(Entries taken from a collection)
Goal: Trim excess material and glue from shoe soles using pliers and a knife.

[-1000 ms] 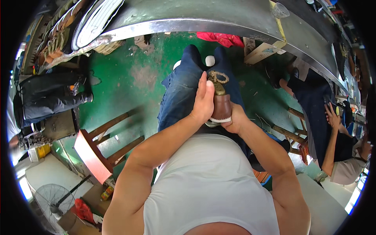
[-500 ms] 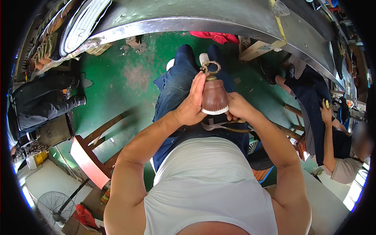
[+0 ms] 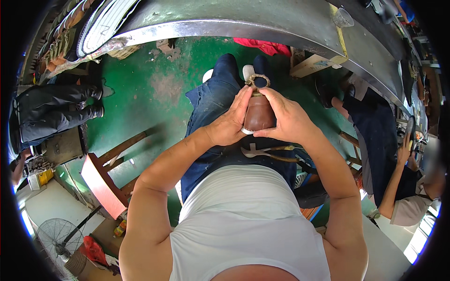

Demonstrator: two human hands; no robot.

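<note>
Over my lap I hold a brown leather shoe upper (image 3: 259,115) stretched on a shoe last, with a white strip along its edge nearest me. A ring of twisted rope (image 3: 268,78) stands at its far end. My left hand (image 3: 228,122) presses flat against the left side, fingers pointing away from me. My right hand (image 3: 294,119) wraps the right side, its fingertips near the rope end and thumb at the near edge. Lasting pincers (image 3: 269,153) with spread handles lie on my dark-clothed lap just below. The underside of the shoe is hidden.
A metal-topped workbench (image 3: 225,29) curves across ahead, bearing a plastic cup (image 3: 343,18). Wooden stools (image 3: 104,180) stand at left; a fan (image 3: 61,248) sits lower left. Co-workers are at both sides, the right one (image 3: 398,178) holding something. Red cloth (image 3: 265,46) lies under the bench.
My right hand has moved up from the shoe's lower right side and now wraps its right and upper part. The pincers on my lap show more fully. My left hand stays on the shoe.
</note>
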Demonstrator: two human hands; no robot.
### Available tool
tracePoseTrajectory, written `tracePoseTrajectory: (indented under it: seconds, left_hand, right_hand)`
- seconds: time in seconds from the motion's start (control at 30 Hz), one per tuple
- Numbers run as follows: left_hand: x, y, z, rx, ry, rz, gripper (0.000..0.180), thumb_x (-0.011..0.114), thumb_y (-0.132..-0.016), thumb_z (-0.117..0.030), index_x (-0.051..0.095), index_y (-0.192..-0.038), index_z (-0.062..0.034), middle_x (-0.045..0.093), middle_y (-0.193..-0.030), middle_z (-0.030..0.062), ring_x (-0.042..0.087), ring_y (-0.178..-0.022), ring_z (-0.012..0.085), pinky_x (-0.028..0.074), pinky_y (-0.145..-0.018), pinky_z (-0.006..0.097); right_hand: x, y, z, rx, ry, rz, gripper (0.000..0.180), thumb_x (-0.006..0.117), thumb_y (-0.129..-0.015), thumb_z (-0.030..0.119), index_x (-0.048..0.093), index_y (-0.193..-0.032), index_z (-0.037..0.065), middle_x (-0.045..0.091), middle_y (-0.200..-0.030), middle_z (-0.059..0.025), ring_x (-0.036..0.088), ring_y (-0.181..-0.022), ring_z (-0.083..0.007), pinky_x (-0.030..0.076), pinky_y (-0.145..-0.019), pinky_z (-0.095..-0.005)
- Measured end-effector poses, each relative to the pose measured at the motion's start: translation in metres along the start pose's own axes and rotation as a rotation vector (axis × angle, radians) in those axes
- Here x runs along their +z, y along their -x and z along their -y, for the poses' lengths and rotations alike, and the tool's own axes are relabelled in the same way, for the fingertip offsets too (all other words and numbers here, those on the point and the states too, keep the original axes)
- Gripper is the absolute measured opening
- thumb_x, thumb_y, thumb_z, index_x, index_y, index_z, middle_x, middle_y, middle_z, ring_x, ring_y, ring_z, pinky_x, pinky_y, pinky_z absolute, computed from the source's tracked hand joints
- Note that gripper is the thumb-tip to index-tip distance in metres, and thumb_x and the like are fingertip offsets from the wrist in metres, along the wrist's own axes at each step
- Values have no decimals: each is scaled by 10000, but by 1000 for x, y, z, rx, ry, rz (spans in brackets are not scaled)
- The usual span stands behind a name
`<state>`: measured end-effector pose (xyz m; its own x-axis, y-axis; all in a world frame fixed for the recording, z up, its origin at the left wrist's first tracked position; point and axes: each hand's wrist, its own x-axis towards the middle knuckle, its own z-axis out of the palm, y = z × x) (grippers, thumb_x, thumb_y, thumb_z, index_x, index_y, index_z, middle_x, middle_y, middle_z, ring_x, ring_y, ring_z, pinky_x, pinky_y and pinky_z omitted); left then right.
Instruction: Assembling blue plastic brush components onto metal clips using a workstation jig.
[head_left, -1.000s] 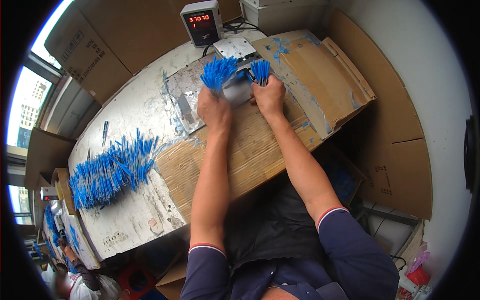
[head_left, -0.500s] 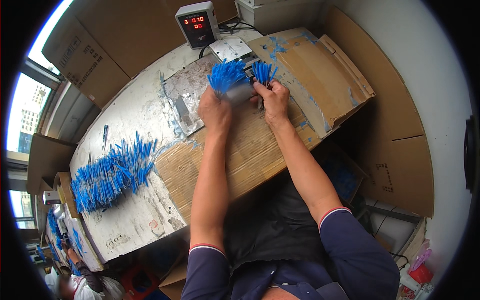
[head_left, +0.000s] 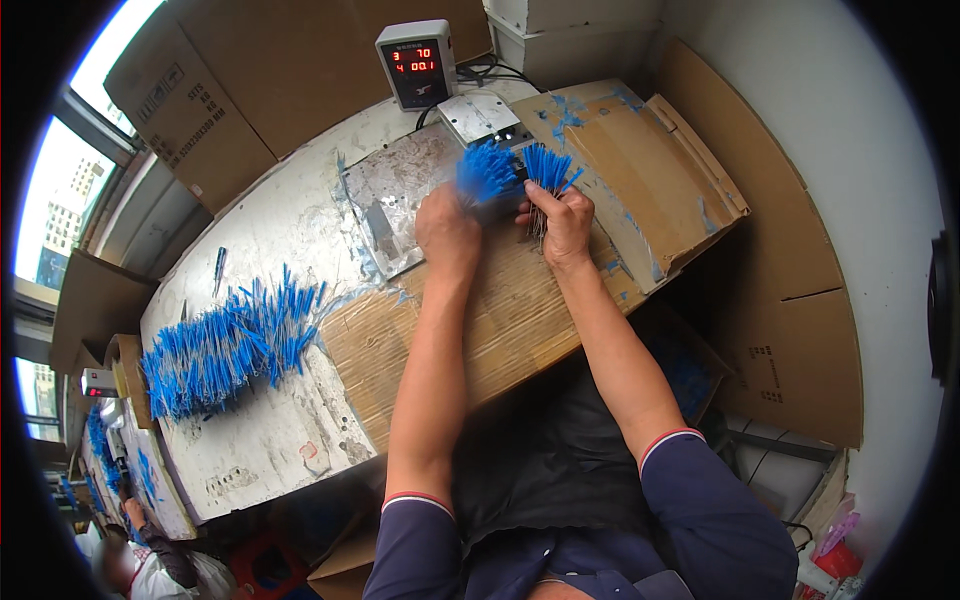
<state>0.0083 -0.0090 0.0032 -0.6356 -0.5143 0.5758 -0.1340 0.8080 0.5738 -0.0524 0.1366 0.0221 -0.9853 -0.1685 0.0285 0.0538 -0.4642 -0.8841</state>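
Note:
My left hand [head_left: 448,232] is closed around the lower end of a bundle of thin wire pieces with blue sleeves [head_left: 488,170]; the bundle is smeared by motion. To its right, my right hand [head_left: 566,222] pinches a smaller bundle of the same blue-tipped wires [head_left: 545,168], with bare silvery ends hanging below the fingers. Both bundles stand with their blue ends up, close together. They are just in front of a small machine with a pale metal top [head_left: 482,118], and my hands hide part of it.
A white display box [head_left: 418,65] with red digits stands behind the machine. Many blue-tipped wires [head_left: 235,345] lie in a long pile on the white table [head_left: 290,440] at left. Cardboard [head_left: 470,320] covers the near edge; a flattened carton [head_left: 640,170] lies right. Another person [head_left: 150,560] sits lower left.
My left hand and its bundle have moved right, closer to the right-hand bundle. The whole view has shifted slightly, and the display's red digits have changed. Both hands keep their grip.

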Motion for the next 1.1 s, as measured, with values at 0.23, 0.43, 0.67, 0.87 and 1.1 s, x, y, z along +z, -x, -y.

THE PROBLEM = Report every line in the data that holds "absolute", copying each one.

SOLVED EXERCISE =
- Gripper is the absolute measured opening
- thumb_x, thumb_y, thumb_z, index_x, index_y, index_z, middle_x, middle_y, middle_z, ring_x, ring_y, ring_z, pinky_x, pinky_y, pinky_z absolute, computed from the source's tracked hand joints

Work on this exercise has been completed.